Exercise materials START

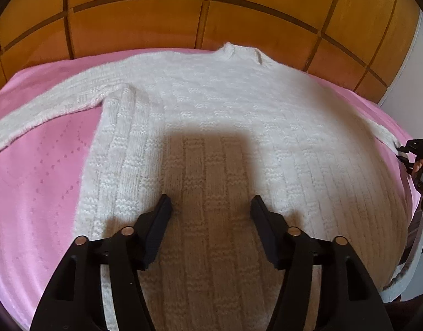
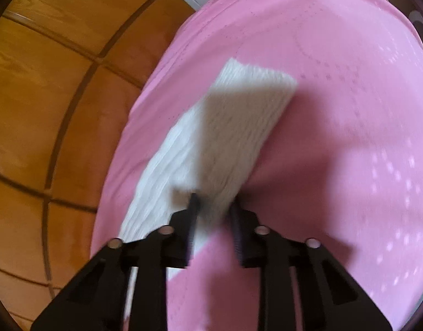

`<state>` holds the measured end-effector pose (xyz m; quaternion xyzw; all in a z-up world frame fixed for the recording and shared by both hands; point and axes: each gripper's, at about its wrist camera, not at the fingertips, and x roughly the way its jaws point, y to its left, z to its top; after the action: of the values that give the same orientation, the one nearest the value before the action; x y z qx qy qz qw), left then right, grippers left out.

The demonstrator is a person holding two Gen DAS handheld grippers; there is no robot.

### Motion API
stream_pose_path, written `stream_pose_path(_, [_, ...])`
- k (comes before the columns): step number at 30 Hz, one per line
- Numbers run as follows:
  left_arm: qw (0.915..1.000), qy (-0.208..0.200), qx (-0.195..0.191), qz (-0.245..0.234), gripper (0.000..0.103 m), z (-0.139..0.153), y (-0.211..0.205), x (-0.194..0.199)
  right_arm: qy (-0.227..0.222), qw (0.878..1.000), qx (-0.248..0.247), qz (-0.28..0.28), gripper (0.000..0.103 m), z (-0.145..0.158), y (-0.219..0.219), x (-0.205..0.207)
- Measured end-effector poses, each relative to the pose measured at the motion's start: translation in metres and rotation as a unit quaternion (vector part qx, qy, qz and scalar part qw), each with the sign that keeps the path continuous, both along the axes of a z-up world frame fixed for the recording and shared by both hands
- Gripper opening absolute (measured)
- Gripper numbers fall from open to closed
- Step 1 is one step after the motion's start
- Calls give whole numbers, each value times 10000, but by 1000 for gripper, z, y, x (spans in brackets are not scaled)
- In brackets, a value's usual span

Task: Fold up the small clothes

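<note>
White chunky-knit sweater [image 1: 225,127] spread flat on pink-covered bed [image 1: 40,182], collar toward wooden headboard [image 1: 145,24], no fold made yet; left gripper [image 1: 211,207] gaping empty over hem; right gripper [image 2: 213,207] pinched on sleeve [image 2: 225,129] near bed's edge, first fold pending.

You are working in a home bedroom: beyond your left gripper [image 1: 211,207] a bed dressed in a pink quilted cover [image 1: 40,187] meets a panelled honey-coloured wooden headboard [image 1: 145,19], with a strip of white wall [image 1: 421,63] to its far right.
</note>
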<state>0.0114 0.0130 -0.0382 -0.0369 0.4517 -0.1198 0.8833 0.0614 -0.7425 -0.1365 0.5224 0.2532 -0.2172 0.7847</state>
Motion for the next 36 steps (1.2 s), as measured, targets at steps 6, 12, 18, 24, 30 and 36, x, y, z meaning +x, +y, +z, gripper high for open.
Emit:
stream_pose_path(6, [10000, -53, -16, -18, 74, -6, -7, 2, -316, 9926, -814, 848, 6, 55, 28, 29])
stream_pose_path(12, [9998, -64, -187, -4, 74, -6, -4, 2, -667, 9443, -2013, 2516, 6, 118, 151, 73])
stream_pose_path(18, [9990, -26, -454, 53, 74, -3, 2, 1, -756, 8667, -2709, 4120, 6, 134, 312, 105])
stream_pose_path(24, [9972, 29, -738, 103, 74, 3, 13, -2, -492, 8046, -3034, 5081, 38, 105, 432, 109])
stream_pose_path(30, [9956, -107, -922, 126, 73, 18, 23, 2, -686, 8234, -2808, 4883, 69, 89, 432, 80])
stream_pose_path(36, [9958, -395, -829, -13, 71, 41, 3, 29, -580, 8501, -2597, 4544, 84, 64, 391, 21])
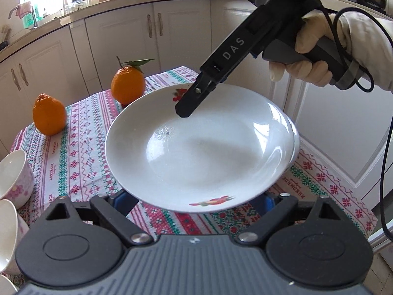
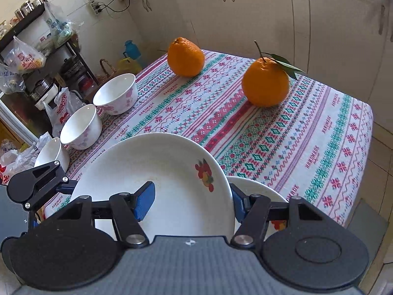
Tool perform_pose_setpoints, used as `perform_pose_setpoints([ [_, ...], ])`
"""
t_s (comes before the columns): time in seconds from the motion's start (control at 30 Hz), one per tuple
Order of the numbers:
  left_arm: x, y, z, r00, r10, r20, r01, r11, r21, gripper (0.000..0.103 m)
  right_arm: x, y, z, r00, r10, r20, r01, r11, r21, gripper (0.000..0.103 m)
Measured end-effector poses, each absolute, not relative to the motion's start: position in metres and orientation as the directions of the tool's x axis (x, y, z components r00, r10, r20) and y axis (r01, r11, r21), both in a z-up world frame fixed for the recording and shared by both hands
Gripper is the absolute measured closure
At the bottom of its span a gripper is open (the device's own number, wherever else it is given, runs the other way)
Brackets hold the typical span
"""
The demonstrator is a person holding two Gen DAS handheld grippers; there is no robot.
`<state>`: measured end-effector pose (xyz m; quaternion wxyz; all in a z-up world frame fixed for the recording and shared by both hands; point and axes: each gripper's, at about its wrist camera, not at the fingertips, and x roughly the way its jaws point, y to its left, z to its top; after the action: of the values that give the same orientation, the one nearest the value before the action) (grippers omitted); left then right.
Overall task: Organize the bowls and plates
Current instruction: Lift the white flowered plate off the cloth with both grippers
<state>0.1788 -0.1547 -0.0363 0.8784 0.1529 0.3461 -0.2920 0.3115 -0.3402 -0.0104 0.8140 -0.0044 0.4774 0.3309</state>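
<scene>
A small table draped in a cross-stitch patterned tablecloth [image 2: 282,132], banded in pink, green and white, stands in a kitchen ringed by cream cabinets [image 1: 118,39]; a worktop runs above them, with a window at 11 o'clock in the left wrist view. In the right wrist view a dark shelf rack [image 2: 49,56] crowded with pots and plastic bags fills the 9 to 10 o'clock side, beyond the table edge. Two oranges sit on the cloth well apart from each other: a plain orange [image 2: 186,57] at 12 o'clock and a leafy orange [image 2: 265,81], stem and leaf attached, at 1 o'clock. Three white bowls with pink flowers line the table's left edge, the far bowl [image 2: 115,93], middle bowl [image 2: 81,126] and near bowl [image 2: 52,153], running from 10 toward 8 o'clock. The top plate [image 2: 157,182], white with a red floral print, is held tilted above a lower plate [image 2: 255,189], whose rim peeks out at 4 o'clock. The right gripper [image 2: 194,202] is clamped on the top plate's near rim, one blue pad over the inside and one behind the edge. The left gripper [image 1: 196,202] is spread wide beneath the plate's near edge, its fingers largely hidden by it. A gloved right hand [image 1: 319,54] holds the right tool.
</scene>
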Motion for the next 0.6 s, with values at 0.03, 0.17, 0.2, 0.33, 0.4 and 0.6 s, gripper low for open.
perform_pose_setpoints([
  [0.03,0.179,-0.159,-0.037,0.582,-0.412,-0.701,0.628,0.776,0.065,0.009,0.309,-0.346,-0.012,0.330,0.532,-0.780,-0.533,0.787,0.311,0.033],
  [0.17,0.180,-0.170,-0.041,0.555,-0.434,-0.710,0.658,0.751,0.054,0.009,0.301,-0.363,-0.016,0.351,0.522,-0.777,-0.499,0.807,0.316,0.033],
  [0.2,0.180,-0.173,-0.042,0.549,-0.437,-0.712,0.665,0.745,0.056,0.009,0.299,-0.367,-0.017,0.354,0.521,-0.777,-0.491,0.810,0.320,0.033],
  [0.33,0.181,-0.179,-0.045,0.528,-0.449,-0.721,0.684,0.728,0.048,0.009,0.294,-0.379,-0.022,0.362,0.516,-0.777,-0.467,0.821,0.328,0.033],
  [0.4,0.182,-0.182,-0.046,0.518,-0.453,-0.725,0.691,0.722,0.043,0.009,0.292,-0.384,-0.025,0.364,0.514,-0.777,-0.459,0.825,0.330,0.033],
  [0.6,0.186,-0.187,-0.048,0.503,-0.458,-0.733,0.706,0.707,0.043,0.009,0.289,-0.393,-0.033,0.369,0.508,-0.779,-0.439,0.834,0.336,0.033],
])
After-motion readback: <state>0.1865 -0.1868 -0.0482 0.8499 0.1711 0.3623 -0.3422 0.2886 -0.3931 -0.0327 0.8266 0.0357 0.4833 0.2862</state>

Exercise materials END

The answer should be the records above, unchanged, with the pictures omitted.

Response to this exercise:
`<state>` holds the measured end-effector pose (xyz m; quaternion xyzw; all in a z-up world frame fixed for the recording and shared by both hands; point and axes: each gripper's, at about its wrist camera, not at the fingertips, and x roughly the way its jaws point, y to its left, z to its top; after the action: of the values that give the same orientation, the one nearest the value before the action; x y z qx qy qz qw), left then right, grippers left out.

The demonstrator is a person holding two Gen DAS handheld grippers; there is no robot.

### Motion API
stream_pose_path, written `stream_pose_path(_, [_, ...])`
- k (comes before the columns): step number at 30 Hz, one per line
- Numbers run as follows:
  left_arm: qw (0.915..1.000), qy (-0.208..0.200), qx (-0.195..0.191), qz (-0.245..0.234), gripper (0.000..0.103 m), z (-0.139..0.153), y (-0.211..0.205), x (-0.194..0.199)
  right_arm: qy (-0.227..0.222), qw (0.878..1.000), qx (-0.248..0.247), qz (-0.28..0.28), gripper (0.000..0.103 m), z (-0.145..0.158), y (-0.219..0.219), x (-0.205..0.207)
- Measured end-effector poses, each relative to the pose measured at the motion's start: translation in metres and rotation as a unit quaternion (vector part qx, qy, qz and scalar part qw), each with the sign that keeps the path continuous, both along the axes of a z-up world frame fixed for the recording and shared by both hands
- Gripper opening absolute (measured)
- Gripper numbers fall from open to closed
- Step 1 is one step after the motion's start
- Calls give whole numbers, each value times 10000, but by 1000 for gripper, z, y, x (spans in brackets are not scaled)
- In brackets, a value's usual span

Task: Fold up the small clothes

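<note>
White chunky-knit sweater [image 1: 225,127] spread flat on pink-covered bed [image 1: 40,182], collar toward wooden headboard [image 1: 145,24], no fold made yet; left gripper [image 1: 211,207] gaping empty over hem; right gripper [image 2: 213,207] pinched on sleeve [image 2: 225,129] near bed's edge, first fold pending.

You are working in a home bedroom: beyond your left gripper [image 1: 211,207] a bed dressed in a pink quilted cover [image 1: 40,187] meets a panelled honey-coloured wooden headboard [image 1: 145,19], with a strip of white wall [image 1: 421,63] to its far right.
</note>
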<state>0.0114 0.0130 -0.0382 -0.0369 0.4517 -0.1198 0.8833 0.0614 -0.7425 -0.1365 0.5224 0.2532 -0.2172 0.7847</state>
Motion for the next 36 steps (1.2 s), as measured, targets at steps 6, 12, 18, 24, 30 and 36, x, y, z meaning +x, +y, +z, gripper high for open.
Emit:
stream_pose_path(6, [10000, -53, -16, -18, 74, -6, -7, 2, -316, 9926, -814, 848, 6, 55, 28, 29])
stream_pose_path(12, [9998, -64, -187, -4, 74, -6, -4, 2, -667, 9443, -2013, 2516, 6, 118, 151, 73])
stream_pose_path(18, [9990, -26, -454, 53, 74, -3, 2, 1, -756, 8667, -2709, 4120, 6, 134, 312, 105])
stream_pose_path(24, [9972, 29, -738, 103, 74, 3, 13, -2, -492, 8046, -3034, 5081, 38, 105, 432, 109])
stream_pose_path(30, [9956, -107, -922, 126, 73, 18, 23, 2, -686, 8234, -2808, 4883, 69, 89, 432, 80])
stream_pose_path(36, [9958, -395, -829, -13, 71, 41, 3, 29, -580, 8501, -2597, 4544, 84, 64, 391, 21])
Tool perform_pose_setpoints, used as `perform_pose_setpoints([ [_, ...], ])`
"""
t_s (comes before the columns): time in seconds from the motion's start (control at 30 Hz), one per tuple
Order of the numbers:
  left_arm: x, y, z, r00, r10, r20, r01, r11, r21, gripper (0.000..0.103 m)
  right_arm: x, y, z, r00, r10, r20, r01, r11, r21, gripper (0.000..0.103 m)
Measured end-effector poses, each absolute, not relative to the motion's start: position in metres and orientation as the directions of the tool's x axis (x, y, z components r00, r10, r20) and y axis (r01, r11, r21), both in a z-up world frame fixed for the recording and shared by both hands
Gripper is the absolute measured closure
At the bottom of its span a gripper is open (the device's own number, wherever else it is given, runs the other way)
Brackets hold the typical span
"""
The demonstrator is a person holding two Gen DAS handheld grippers; there is no robot.
`<state>`: measured end-effector pose (xyz m; quaternion wxyz; all in a z-up world frame fixed for the recording and shared by both hands; point and axes: each gripper's, at about its wrist camera, not at the fingertips, and x roughly the way its jaws point, y to its left, z to its top; after the action: of the values that give the same orientation, the one nearest the value before the action) (grippers omitted); left then right.
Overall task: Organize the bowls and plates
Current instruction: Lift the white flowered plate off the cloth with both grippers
<state>0.1788 -0.1547 -0.0363 0.8784 0.1529 0.3461 -0.2920 0.3115 -0.3402 -0.0104 0.8140 -0.0044 0.4774 0.3309</state>
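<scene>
A small table draped in a cross-stitch patterned tablecloth [image 2: 282,132], banded in pink, green and white, stands in a kitchen ringed by cream cabinets [image 1: 118,39]; a worktop runs above them, with a window at 11 o'clock in the left wrist view. In the right wrist view a dark shelf rack [image 2: 49,56] crowded with pots and plastic bags fills the 9 to 10 o'clock side, beyond the table edge. Two oranges sit on the cloth well apart from each other: a plain orange [image 2: 186,57] at 12 o'clock and a leafy orange [image 2: 265,81], stem and leaf attached, at 1 o'clock. Three white bowls with pink flowers line the table's left edge, the far bowl [image 2: 115,93], middle bowl [image 2: 81,126] and near bowl [image 2: 52,153], running from 10 toward 8 o'clock. The top plate [image 2: 157,182], white with a red floral print, is held tilted above a lower plate [image 2: 255,189], whose rim peeks out at 4 o'clock. The right gripper [image 2: 194,202] is clamped on the top plate's near rim, one blue pad over the inside and one behind the edge. The left gripper [image 1: 196,202] is spread wide beneath the plate's near edge, its fingers largely hidden by it. A gloved right hand [image 1: 319,54] holds the right tool.
</scene>
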Motion for the next 0.6 s, with values at 0.03, 0.17, 0.2, 0.33, 0.4 and 0.6 s, gripper low for open.
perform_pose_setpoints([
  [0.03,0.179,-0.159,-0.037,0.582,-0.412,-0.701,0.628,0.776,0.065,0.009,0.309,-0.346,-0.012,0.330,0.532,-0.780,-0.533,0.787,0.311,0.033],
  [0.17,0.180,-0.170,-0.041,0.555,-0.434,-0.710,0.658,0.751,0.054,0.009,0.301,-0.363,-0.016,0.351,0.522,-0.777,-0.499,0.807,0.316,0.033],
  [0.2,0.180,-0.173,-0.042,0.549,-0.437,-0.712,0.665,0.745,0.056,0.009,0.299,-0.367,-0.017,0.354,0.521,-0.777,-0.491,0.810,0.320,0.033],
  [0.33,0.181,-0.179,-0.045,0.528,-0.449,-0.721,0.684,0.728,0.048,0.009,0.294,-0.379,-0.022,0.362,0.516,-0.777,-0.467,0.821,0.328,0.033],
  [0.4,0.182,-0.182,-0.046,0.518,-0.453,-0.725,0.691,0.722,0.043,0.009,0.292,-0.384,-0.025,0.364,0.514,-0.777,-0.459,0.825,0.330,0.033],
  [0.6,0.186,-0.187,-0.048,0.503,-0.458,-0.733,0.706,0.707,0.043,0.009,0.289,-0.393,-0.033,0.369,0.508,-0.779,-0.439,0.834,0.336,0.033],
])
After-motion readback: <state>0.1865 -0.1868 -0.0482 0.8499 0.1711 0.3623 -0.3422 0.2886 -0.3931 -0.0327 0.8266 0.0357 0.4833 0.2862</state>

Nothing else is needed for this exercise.